Spotify declined to discuss the effect Swift's withdrawal had on its service. A representative for Swift wasn't available for comment.

Exhibit two: Beats Music

Traditionally, the straightforward way to build name recognition is, of course, outright advertising. But Apple Music's foundation -- the service Beats Music -- shows how even the most high-profile ads tend not to work well for streaming music services.

Beats Music was the $10-a-month streaming music service launched by headphones maker Beats in January 2014. Unlike Spotify, it lacked a free tier, though the service offered free trial memberships to let people try it out. Apple bought the entirety of Beats for $3 billion last year, signaling that its resistance to a subscription music model would soon end. Apple Music, the reboot of Beats Music, is set to launch next week.

As a maker of headphones, Beats was extraordinarily successful at marketing itself. Largely through keen product placement with celebrity athletes and superstar hip-hop and pop artists, Beats grew to nab 60 percent of the $1 billion premium headphones market since it launched in 2006, according to NPD Group.

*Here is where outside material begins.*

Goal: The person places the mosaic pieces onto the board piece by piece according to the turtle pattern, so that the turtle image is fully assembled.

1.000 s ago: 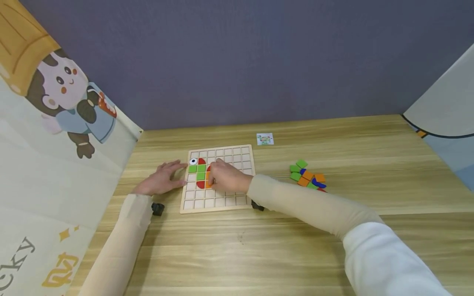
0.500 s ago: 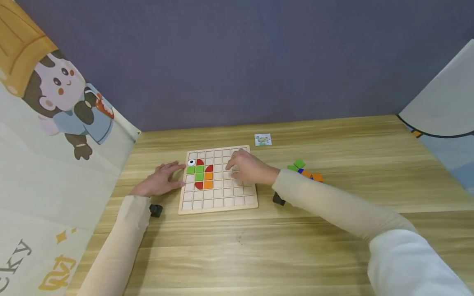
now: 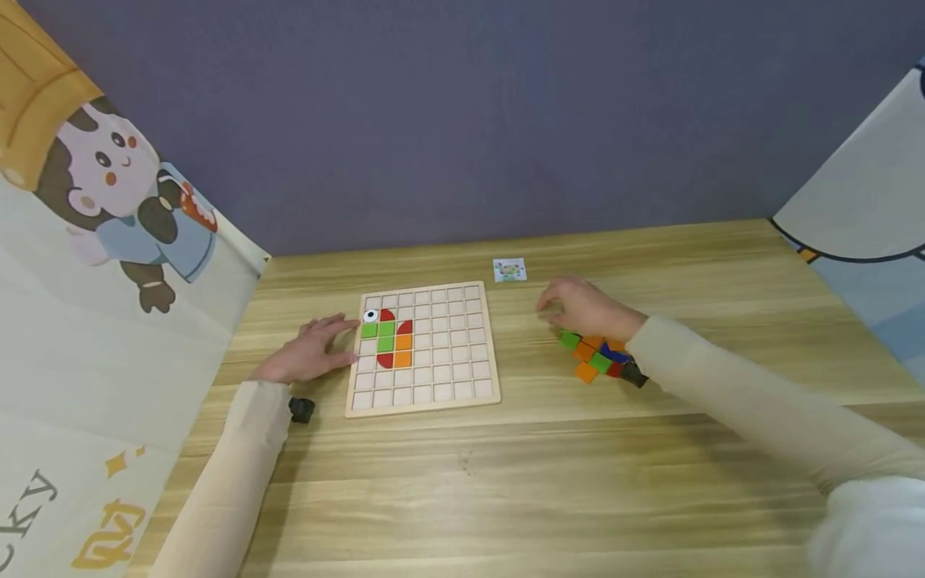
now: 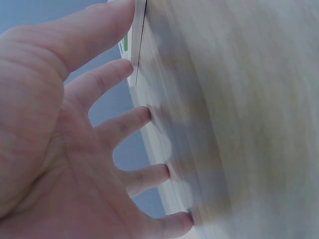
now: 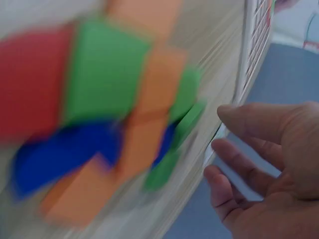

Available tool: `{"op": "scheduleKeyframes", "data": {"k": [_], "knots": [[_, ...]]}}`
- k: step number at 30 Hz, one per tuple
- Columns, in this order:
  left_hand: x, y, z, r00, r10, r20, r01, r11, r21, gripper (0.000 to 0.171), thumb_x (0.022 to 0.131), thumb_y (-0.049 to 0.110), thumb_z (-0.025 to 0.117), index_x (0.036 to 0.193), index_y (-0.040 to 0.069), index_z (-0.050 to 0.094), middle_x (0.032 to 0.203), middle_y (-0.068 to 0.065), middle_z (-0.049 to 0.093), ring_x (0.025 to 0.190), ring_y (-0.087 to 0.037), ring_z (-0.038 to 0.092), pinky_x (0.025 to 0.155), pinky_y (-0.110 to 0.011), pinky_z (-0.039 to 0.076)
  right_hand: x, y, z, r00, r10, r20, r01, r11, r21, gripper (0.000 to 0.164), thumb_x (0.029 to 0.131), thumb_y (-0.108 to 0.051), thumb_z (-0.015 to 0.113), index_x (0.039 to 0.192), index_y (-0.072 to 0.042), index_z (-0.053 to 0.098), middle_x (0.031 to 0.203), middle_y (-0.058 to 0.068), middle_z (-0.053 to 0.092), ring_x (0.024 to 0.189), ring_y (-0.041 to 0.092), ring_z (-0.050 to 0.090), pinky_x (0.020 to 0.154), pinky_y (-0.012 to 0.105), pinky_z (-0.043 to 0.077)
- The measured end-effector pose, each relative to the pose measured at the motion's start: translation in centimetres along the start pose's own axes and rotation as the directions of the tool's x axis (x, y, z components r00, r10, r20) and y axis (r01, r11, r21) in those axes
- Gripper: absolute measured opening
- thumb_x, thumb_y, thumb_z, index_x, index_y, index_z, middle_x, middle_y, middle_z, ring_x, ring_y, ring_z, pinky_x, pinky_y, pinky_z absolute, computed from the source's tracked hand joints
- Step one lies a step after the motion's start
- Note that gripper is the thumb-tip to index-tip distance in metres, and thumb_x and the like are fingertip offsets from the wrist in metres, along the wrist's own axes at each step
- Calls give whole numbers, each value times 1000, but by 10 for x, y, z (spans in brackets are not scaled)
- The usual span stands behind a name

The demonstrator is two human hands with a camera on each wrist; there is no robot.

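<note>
My left hand [image 3: 311, 352] lies at the left edge of a wooden grid board [image 3: 451, 373]. In the left wrist view its fingers are spread, with the thumb and index fingertip against the board's rim [image 4: 135, 55]. Set in the grid are a white eye piece [image 3: 371, 315], green squares [image 3: 386, 343], orange squares [image 3: 403, 359] and red rounded pieces [image 3: 385, 360]. My right hand [image 3: 588, 309] hovers just above a pile of loose coloured pieces [image 3: 600, 364]. Its fingers are bent loosely with nothing visible between them. Green [image 5: 104, 74], orange, red and blue pieces show there, partly blurred.
A small picture card [image 3: 510, 270] lies behind the board, toward the dark back wall [image 3: 506, 120]. Printed white cloth [image 3: 65, 361] hangs along the left of the wooden table [image 3: 462, 498]. A black wrist device [image 3: 301, 409] sits by the left sleeve.
My right hand has gone from the orange pieces on the board rightward to the loose pile, uncovering the grid. The left hand keeps its place at the board's edge.
</note>
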State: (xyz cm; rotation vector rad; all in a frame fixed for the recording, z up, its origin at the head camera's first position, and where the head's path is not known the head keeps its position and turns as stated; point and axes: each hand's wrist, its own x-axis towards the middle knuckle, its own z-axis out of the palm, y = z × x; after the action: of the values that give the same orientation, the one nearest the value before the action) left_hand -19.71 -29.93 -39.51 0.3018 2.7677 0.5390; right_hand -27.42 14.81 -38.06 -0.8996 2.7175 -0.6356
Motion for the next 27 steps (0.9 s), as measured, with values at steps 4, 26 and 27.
{"op": "scheduleKeyframes", "data": {"k": [4,26,27], "knots": [[0,-1,0,1000,1,-3,-1,1000,-1,67,92,39,60,147,11,34,153,-24,15,134,-55,5,105,-66,4,-12,28,-7,999,-23,-31,23,1000,-14,20,82,2,69,99,-7,72,103,5,62,105,31,52,92,50,42],[-1,-1,3,1000,-26,-5,26,1000,2,68,91,42,60,148,14,34,153,-23,15,134,-54,6,102,-70,9,-36,66,-7,998,-13,-61,13,1000,0,16,82,-3,73,97,-9,75,102,4,66,97,29,58,98,52,37],[-1,-1,3,1000,-29,-3,29,1000,0,68,91,42,60,148,14,34,153,-22,15,135,-54,6,102,-70,9,-36,65,-7,998,-8,-65,8,1000,4,16,82,-3,72,96,-9,75,101,4,66,96,28,58,93,50,42]]}}
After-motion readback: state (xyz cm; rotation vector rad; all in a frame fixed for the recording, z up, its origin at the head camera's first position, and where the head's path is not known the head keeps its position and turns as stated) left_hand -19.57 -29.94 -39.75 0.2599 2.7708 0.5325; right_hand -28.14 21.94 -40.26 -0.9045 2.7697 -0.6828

But product placement won't work for a service like Beats Music -- nobody can tell what service LeBron James is listening to when he's training shirtless in his high school's gymnasium just by watching him.

So Beats Music took its message to the biggest advertising arena possible: the Super Bowl. It ran a commercial featuring daytime-talk star Ellen DeGeneres during the football bout that broadcaster Fox reportedly sought $4 million for a 30-second spot. (That's $133,333 per second.)

Despite the high-profile commercial, as well as full-page ads in the New York Times and partnerships with AT&T and Target, Beats Music had only 250,000 paying subscribers by the time Apple agreed to buy it in May 2014.

The reason Beats product placements worked and the Super Bowl commercial didn't? "You don't have to explain to people what headphones are," said Ethan Rudin, the chief financial officer of Rhapsody, a service that pioneered the subscription model for music more than a decade ago. "There's an education process that needs to happen."

The blessing of a Swift diatribe is that it forces that education.

With an editorial in the Wall Street Journal last summer, her high-profile protest against Spotify in the fall and a blog post criticizing Apple Music in the last week, Swift has spurred more public discussion of streaming music and its purveyors than any other figure. While that debate often focuses on how these services treat artists, it necessitates a conversation about how these services treat consumers.

The surge in music piracy in the days of peer-to-peer file sharing like Napster taught the world at least one lesson: listeners loves artists -- they just don't care as much about how artists are paid when it's time to hit play.